■ Requirement:
Beginning with the line that contains "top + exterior", transcribe the rest of the listing below exactly, including its last line, and exclude any pictures.

■ Given entries:
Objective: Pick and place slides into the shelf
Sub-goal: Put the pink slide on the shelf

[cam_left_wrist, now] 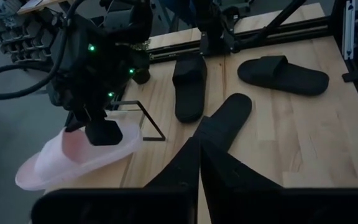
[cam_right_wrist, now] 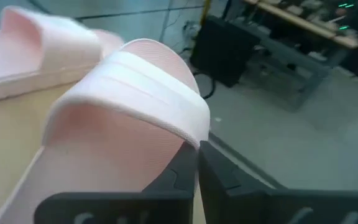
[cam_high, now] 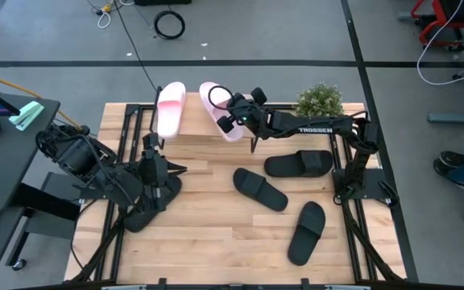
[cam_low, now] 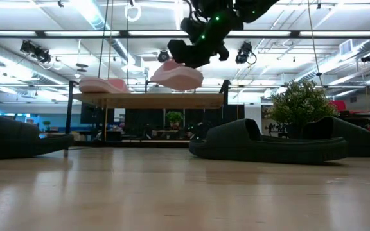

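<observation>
While right gripper (cam_high: 236, 109) clenches ribbed-strap pale pink slide (cam_high: 220, 113) over shelf (cam_high: 192, 129) upper centre, second pink slide (cam_high: 170, 109) lies flat beside. Left gripper (cam_high: 167, 173) closed, empty, lower left. Three matte black slides (cam_high: 260, 189) right on plank tabletop (cam_high: 216, 242).

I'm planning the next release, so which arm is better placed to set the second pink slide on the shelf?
The right. The right gripper is shut on the pale pink slide sandal, just above the low wooden-topped shelf. The left gripper sits low over the table, away from it.

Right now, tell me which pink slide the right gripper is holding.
The right-hand pink slide, hanging tilted above the shelf in the right gripper. The other pink slide lies flat on the shelf top, untouched.
</observation>
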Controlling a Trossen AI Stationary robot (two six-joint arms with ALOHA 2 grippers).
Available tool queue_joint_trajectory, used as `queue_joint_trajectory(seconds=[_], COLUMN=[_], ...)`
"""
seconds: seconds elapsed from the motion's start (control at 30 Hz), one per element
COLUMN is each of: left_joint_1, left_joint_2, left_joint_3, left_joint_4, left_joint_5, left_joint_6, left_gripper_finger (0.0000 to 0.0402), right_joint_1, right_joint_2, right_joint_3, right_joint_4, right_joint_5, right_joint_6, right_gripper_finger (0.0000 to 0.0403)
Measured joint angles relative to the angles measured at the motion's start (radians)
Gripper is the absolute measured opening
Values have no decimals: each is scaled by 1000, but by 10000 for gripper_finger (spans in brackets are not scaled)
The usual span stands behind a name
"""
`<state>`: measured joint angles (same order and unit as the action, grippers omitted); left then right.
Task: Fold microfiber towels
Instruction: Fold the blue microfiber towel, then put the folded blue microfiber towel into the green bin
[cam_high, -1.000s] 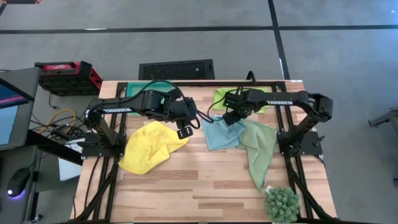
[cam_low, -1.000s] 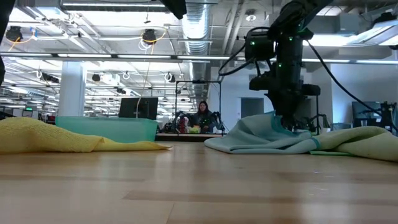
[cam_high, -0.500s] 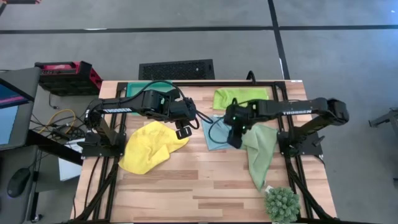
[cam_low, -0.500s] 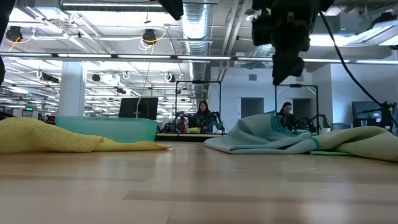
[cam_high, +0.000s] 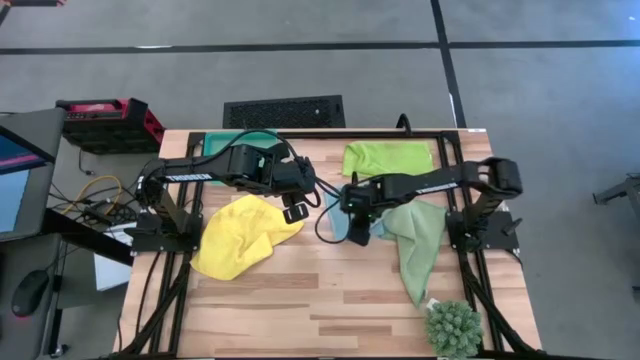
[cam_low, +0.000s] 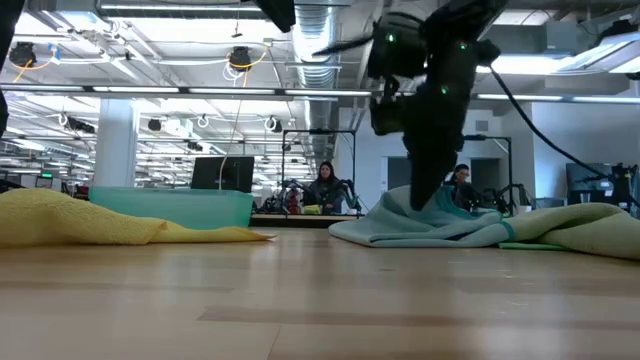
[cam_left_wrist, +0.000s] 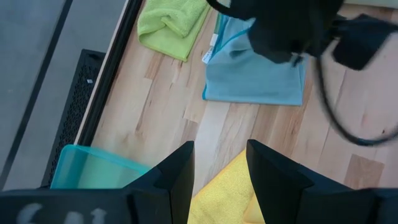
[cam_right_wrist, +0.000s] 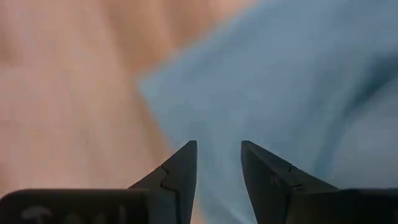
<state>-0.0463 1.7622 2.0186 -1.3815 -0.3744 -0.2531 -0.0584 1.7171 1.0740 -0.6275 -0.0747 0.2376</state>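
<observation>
From above, the right hand (cam_high: 358, 228) hangs over the near-left corner of the light blue towel (cam_high: 345, 222), which lies flat in the middle of the tabletop (cam_high: 330, 300). Aiming at a corner makes sense, since a corner is the easiest part of a flat cloth to pinch and lift over for a fold. The sage green towel (cam_high: 415, 245) lies just right of the blue one, overlapping its edge, the lime green towel (cam_high: 388, 158) sits at the far side, and the yellow towel (cam_high: 240, 235) lies crumpled on the left. The left hand (cam_high: 297, 207) waits above the yellow towel's far-right edge.

At table level, the right hand (cam_low: 428, 195) points down into the rumpled blue towel (cam_low: 420, 228), touching it or very nearly. The teal tray (cam_low: 170, 208) stands behind the yellow towel (cam_low: 90, 225).

The left wrist shows that hand's fingers (cam_left_wrist: 177, 171) spread with nothing between them, above the yellow cloth (cam_left_wrist: 224, 193), the blue towel (cam_left_wrist: 255, 78) farther off.

The right wrist shows its fingers (cam_right_wrist: 180, 165) parted and empty, the blue towel's (cam_right_wrist: 280, 87) corner straight ahead and wood beside it.
</observation>
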Motion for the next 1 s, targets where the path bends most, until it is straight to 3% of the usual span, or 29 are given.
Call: queue_joint_trajectory(seconds=[0.27, 0.6, 0.77, 1.0], left_joint_1=[0, 0, 0, 1], left_joint_2=[0, 0, 0, 1], left_joint_3=[0, 0, 0, -29], left_joint_4=[0, -4, -24, 11], left_joint_5=[0, 1, 3, 36], left_joint_6=[-3, 4, -24, -92], left_gripper_finger=[139, 139, 139, 139], right_joint_1=[-34, -56, -52, -29], right_joint_2=[23, 21, -43, -233], right_joint_3=[2, 2, 2, 2], right_joint_4=[-8, -145, -154, -196], right_joint_5=[211, 376, 364, 293], right_joint_6=[-11, -10, -5, 47], right_gripper_finger=[126, 120, 120, 120])
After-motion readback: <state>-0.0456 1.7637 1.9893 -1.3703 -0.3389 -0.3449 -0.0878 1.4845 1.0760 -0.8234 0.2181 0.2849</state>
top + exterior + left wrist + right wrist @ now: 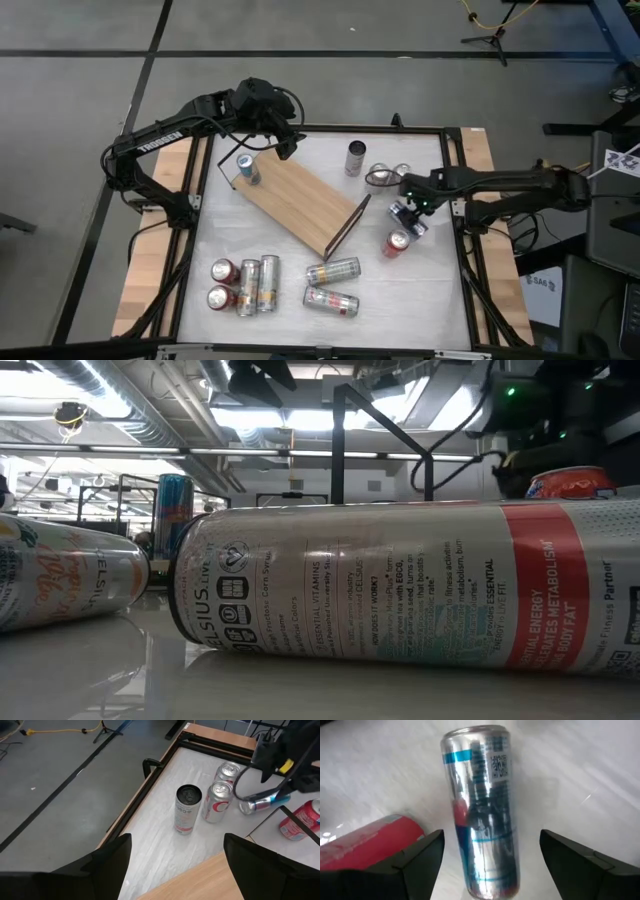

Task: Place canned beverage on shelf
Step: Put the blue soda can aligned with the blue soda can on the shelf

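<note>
The shelf (300, 200), a light-brown board on a black frame, stands slantwise in the middle of the table. A blue and silver can (246, 168) stands upright on its far left corner. My left gripper (283, 143) is open and empty above the shelf's far edge. My right gripper (408, 213) is open, pointing down over a slim silver and blue can (482, 810) that lies on its side on the table to the right of the shelf. Its fingers (422, 855) stand on either side of this can, apart from it. A red can (365, 845) lies beside it.
A slim dark-topped can (355, 157) and two silver cans (385, 175) stand at the far side. Several cans (245, 283) lie and stand at the near left, and two silver cans (333, 285) lie near the middle. Black rails (455, 200) edge the table.
</note>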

■ Answer:
top + exterior + left wrist + right wrist @ now: 

Task: Place canned beverage on shelf
Step: Put the blue soda can aligned with the blue soda can on the shelf

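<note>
The shelf (300, 200), a light-brown board on a black frame, stands slantwise in the middle of the table. A blue and silver can (246, 168) stands upright on its far left corner. My left gripper (283, 143) is open and empty above the shelf's far edge. My right gripper (408, 213) is open, pointing down over a slim silver and blue can (482, 810) that lies on its side on the table to the right of the shelf. Its fingers (422, 855) stand on either side of this can, apart from it. A red can (365, 845) lies beside it.
A slim dark-topped can (355, 157) and two silver cans (385, 175) stand at the far side. Several cans (245, 283) lie and stand at the near left, and two silver cans (333, 285) lie near the middle. Black rails (455, 200) edge the table.
</note>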

This completes the exercise.